Problem to solve:
In the data below, reproduce everything exactly except the images.

Exercise data:
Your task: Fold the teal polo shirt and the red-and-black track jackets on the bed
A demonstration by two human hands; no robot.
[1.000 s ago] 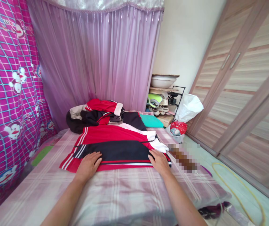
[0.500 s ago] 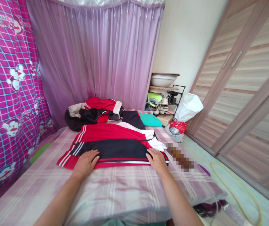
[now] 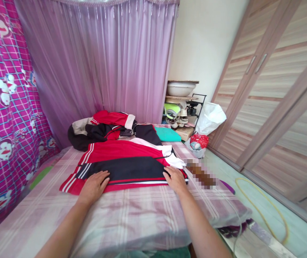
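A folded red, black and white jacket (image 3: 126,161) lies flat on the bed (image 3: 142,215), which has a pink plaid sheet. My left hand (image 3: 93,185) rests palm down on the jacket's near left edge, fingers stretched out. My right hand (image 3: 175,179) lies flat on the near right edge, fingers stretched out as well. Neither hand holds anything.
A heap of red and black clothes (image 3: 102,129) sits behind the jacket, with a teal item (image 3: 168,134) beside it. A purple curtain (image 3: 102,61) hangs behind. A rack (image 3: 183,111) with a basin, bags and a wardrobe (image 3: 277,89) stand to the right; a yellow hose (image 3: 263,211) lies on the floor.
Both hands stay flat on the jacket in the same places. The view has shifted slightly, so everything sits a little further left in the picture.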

Solution:
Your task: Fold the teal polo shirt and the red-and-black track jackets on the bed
A demonstration by two human hands; no robot.
[1.000 s ago] 
[0.500 s ago] 
[now] 
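A folded red, black and white jacket (image 3: 126,161) lies flat on the bed (image 3: 142,215), which has a pink plaid sheet. My left hand (image 3: 93,185) rests palm down on the jacket's near left edge, fingers stretched out. My right hand (image 3: 175,179) lies flat on the near right edge, fingers stretched out as well. Neither hand holds anything.
A heap of red and black clothes (image 3: 102,129) sits behind the jacket, with a teal item (image 3: 168,134) beside it. A purple curtain (image 3: 102,61) hangs behind. A rack (image 3: 183,111) with a basin, bags and a wardrobe (image 3: 277,89) stand to the right; a yellow hose (image 3: 263,211) lies on the floor.
Both hands stay flat on the jacket in the same places. The view has shifted slightly, so everything sits a little further left in the picture.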

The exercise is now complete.